• **What is being asked**
Transcribe the entire listing below exactly.
........
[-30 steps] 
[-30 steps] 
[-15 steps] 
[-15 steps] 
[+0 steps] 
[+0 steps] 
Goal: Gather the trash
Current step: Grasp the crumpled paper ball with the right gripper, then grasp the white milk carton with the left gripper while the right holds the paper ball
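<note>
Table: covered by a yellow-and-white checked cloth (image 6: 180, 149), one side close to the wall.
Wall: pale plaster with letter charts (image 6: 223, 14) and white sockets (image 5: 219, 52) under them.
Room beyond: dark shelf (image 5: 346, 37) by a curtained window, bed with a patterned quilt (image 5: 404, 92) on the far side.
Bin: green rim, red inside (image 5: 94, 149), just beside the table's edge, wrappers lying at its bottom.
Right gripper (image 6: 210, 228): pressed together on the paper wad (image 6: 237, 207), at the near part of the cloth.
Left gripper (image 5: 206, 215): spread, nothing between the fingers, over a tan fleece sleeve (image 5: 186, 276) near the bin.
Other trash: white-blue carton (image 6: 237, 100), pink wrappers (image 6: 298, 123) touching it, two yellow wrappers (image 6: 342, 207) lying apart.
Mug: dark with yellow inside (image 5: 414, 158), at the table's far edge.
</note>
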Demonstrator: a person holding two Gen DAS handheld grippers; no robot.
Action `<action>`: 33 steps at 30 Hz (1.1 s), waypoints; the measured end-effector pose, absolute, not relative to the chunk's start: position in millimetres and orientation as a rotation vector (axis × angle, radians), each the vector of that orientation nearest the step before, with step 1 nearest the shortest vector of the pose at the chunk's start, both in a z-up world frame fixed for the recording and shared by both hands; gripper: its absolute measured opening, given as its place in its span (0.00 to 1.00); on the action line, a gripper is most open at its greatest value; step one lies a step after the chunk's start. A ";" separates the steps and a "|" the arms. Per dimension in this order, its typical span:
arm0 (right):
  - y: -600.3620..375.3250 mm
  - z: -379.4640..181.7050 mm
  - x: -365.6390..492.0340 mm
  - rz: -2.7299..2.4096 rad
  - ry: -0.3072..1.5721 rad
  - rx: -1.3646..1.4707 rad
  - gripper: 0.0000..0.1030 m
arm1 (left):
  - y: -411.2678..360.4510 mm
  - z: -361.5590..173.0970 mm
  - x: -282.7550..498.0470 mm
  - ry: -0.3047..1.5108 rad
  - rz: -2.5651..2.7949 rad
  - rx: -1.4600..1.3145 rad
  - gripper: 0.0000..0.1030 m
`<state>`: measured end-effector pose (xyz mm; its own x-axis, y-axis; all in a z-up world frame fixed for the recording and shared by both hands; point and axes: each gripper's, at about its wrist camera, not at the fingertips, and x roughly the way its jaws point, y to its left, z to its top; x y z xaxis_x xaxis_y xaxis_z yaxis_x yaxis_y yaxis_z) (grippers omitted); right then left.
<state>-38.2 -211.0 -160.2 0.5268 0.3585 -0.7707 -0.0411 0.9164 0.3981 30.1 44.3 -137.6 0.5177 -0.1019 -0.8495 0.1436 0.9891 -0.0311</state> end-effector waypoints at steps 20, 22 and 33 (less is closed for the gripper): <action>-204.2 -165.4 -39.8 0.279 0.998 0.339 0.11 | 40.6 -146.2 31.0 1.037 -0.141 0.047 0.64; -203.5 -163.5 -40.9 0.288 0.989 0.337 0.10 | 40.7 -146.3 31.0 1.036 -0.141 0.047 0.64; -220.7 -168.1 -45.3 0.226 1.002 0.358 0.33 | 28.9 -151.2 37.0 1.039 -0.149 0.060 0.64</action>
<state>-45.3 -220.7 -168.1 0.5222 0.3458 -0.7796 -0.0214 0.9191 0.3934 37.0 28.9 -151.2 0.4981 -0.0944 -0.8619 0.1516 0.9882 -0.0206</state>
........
• **Expected answer**
[-30 steps] 
[-30 steps] 
[-15 steps] 
[-15 steps] 
[+0 steps] 
[+0 steps] 
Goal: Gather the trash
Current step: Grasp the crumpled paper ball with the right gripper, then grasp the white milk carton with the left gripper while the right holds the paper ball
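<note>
Table: covered by a yellow-and-white checked cloth (image 6: 180, 149), one side close to the wall.
Wall: pale plaster with letter charts (image 6: 223, 14) and white sockets (image 5: 219, 52) under them.
Room beyond: dark shelf (image 5: 346, 37) by a curtained window, bed with a patterned quilt (image 5: 404, 92) on the far side.
Bin: green rim, red inside (image 5: 94, 149), just beside the table's edge, wrappers lying at its bottom.
Right gripper (image 6: 210, 228): pressed together on the paper wad (image 6: 237, 207), at the near part of the cloth.
Left gripper (image 5: 206, 215): spread, nothing between the fingers, over a tan fleece sleeve (image 5: 186, 276) near the bin.
Other trash: white-blue carton (image 6: 237, 100), pink wrappers (image 6: 298, 123) touching it, two yellow wrappers (image 6: 342, 207) lying apart.
Mug: dark with yellow inside (image 5: 414, 158), at the table's far edge.
</note>
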Demonstrator: a person holding two Gen DAS handheld grippers; no robot.
Action `<action>`: 33 steps at 30 Hz (1.1 s), waypoints; the measured end-effector pose, absolute, not relative to the chunk's start: position in millimetres and orientation as a rotation vector (axis × angle, radians), each the vector of that orientation nearest the step before, with step 1 nearest the shortest vector of the pose at the chunk's start, both in a z-up world frame fixed for the recording and shared by both hands; gripper: its absolute measured opening, given as its place in its span (0.00 to 1.00); on the action line, a gripper is most open at its greatest value; step one lies a step after the chunk's start. A ";" separates the steps and a "|" the arms. Per dimension in this order, its typical span:
arm0 (right):
  - y: -600.3620..375.3250 mm
  - z: -379.4640..181.7050 mm
  - x: -365.6390..492.0340 mm
  - rz: -2.7299..2.4096 rad
  - ry: -0.3072..1.5721 rad
  - rx: -1.3646..1.4707 rad
  - gripper: 0.0000..0.1030 m
arm1 (left):
  - y: -411.2678..360.4510 mm
  - z: -361.5590..173.0970 mm
  - x: -282.7550..498.0470 mm
  - ry: -0.3047..1.5108 rad
  - rz: -2.5651..2.7949 rad
  - rx: -1.4600..1.3145 rad
  - gripper: 0.0000..0.1030 m
`<state>`: measured end-effector pose (xyz mm; its own x-axis, y-axis; all in a z-up world frame fixed for the recording and shared by both hands; point and axes: each gripper's, at about its wrist camera, not at the fingertips, and x roughly the way its jaws point, y to its left, z to its top; x y z xaxis_x xaxis_y xaxis_z yaxis_x yaxis_y yaxis_z) (grippers omitted); right then left.
<state>-38.2 -211.0 -160.2 0.5268 0.3585 -0.7707 -0.0411 0.9164 0.3981 30.1 44.3 -137.6 0.5177 -0.1019 -0.8495 0.1436 0.9891 -0.0311</state> end-effector waypoints at steps 20, 22 and 33 (less is closed for the gripper): <action>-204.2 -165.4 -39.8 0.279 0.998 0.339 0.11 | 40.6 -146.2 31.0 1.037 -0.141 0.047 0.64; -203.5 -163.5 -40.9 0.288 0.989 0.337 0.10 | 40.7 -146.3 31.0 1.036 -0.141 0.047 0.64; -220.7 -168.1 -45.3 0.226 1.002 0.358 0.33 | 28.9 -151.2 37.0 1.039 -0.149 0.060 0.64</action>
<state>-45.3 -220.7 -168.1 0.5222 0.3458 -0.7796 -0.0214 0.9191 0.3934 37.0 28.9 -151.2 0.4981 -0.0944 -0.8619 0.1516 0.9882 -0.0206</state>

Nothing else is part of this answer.